Answer to TYI 37: Arithmetic Progressions in 3D Brownian Motion

Consider a Brownian motion in three dimensional space. We asked (TYI 37) What is the largest number of points on the path described by the motion which form an arithmetic progression? (Namely, x_1,x_2, x_t, so that all x_{i+1}-x_i are equal.)

Here is what you voted for

TYI37 poll: Final-results

Analysis of the poll results:  Almost surely 2 is the winner with 30.14% of the 209 votes, and almost surely infinity (28.71%) comes close at second place. In the  third place is  almost surely 3 (14.83%),  and then comes positive probability for each integer (13.4%), almost surely 5 (5.26%),  almost surely 6 (2.87%), and  almost surely 4 (2.39%).

Test your political intuition: which coalition is going to be formed?

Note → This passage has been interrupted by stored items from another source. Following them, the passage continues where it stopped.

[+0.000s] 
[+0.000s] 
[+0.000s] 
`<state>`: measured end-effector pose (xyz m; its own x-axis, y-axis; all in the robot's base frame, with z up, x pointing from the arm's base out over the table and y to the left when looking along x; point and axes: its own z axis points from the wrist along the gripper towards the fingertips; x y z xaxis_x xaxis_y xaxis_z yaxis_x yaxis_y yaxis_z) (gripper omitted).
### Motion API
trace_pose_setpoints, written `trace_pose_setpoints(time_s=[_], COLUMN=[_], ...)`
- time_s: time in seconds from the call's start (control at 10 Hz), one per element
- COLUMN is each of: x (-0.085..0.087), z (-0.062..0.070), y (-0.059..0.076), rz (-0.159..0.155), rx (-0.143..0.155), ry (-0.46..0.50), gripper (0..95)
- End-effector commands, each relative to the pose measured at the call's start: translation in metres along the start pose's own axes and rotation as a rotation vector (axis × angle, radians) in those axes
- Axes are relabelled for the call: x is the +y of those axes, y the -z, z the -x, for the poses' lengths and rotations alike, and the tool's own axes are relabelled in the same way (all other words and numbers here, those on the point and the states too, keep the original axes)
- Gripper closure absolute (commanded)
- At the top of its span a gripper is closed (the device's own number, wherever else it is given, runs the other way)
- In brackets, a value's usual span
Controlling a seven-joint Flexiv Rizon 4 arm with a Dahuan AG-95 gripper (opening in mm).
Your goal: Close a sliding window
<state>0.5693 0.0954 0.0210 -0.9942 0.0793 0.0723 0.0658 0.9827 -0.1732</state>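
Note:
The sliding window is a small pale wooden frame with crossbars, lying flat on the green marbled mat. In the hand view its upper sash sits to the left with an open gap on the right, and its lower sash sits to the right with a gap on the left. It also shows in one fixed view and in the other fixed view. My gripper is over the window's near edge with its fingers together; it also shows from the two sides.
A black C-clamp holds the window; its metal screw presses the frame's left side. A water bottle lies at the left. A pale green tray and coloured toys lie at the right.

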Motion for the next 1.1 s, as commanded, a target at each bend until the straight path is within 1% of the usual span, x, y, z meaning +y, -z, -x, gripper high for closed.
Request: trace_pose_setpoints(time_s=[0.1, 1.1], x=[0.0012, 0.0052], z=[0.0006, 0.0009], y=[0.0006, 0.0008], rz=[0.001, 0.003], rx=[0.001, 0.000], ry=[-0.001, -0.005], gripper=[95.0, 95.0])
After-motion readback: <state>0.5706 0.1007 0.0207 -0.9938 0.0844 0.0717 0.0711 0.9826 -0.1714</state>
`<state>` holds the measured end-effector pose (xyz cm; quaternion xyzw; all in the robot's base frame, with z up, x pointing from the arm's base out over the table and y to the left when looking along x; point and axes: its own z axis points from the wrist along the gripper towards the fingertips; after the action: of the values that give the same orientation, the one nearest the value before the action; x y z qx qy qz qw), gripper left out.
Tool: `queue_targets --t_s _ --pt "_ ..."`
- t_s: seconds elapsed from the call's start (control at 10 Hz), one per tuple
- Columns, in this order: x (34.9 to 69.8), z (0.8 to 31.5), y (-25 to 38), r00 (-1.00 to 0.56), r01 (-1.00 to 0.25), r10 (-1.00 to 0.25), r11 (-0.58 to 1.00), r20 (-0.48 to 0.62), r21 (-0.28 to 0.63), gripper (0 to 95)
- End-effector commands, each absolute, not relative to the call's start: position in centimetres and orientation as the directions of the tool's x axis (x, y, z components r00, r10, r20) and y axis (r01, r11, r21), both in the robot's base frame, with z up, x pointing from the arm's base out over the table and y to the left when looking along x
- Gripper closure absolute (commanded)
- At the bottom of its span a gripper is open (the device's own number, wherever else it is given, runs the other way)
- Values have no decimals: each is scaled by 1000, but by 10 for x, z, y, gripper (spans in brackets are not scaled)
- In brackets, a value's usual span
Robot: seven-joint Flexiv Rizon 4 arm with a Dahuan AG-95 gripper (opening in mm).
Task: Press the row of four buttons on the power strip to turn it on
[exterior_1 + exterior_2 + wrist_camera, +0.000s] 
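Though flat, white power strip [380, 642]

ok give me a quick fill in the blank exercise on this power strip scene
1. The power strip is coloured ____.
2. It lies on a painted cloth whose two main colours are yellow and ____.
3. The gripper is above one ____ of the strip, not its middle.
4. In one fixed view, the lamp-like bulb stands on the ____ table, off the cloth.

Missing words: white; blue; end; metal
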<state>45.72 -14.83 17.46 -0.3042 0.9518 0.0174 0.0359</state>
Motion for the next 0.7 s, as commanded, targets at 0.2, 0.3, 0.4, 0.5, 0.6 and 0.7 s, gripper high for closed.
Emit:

Almost surely 2 (briefly AS2) and almost surely infinity (ASI) can form a government  with no need for a larger coalition. But they represent two political extremes. Is AS3 politically closer to AS2 or to ASI? “k with probability p_k for every k>2” (briefly, COM) represent a complicated political massage. Is it closer to AS2 or to ASI? (See the old posts on which coalition will be formed.)

 

TYI37 poll: Partial results. It was exciting to see how the standing of the answers changed in the process of counting the votes.

And the correct answer is:

5 (FIVE)

See the paper:

Itai Benjamini and Gady Kozma: Arithmetic progressions in the trace of Brownian motion in space

Update: See Yuval Peres’ comment with an intuitive explanation.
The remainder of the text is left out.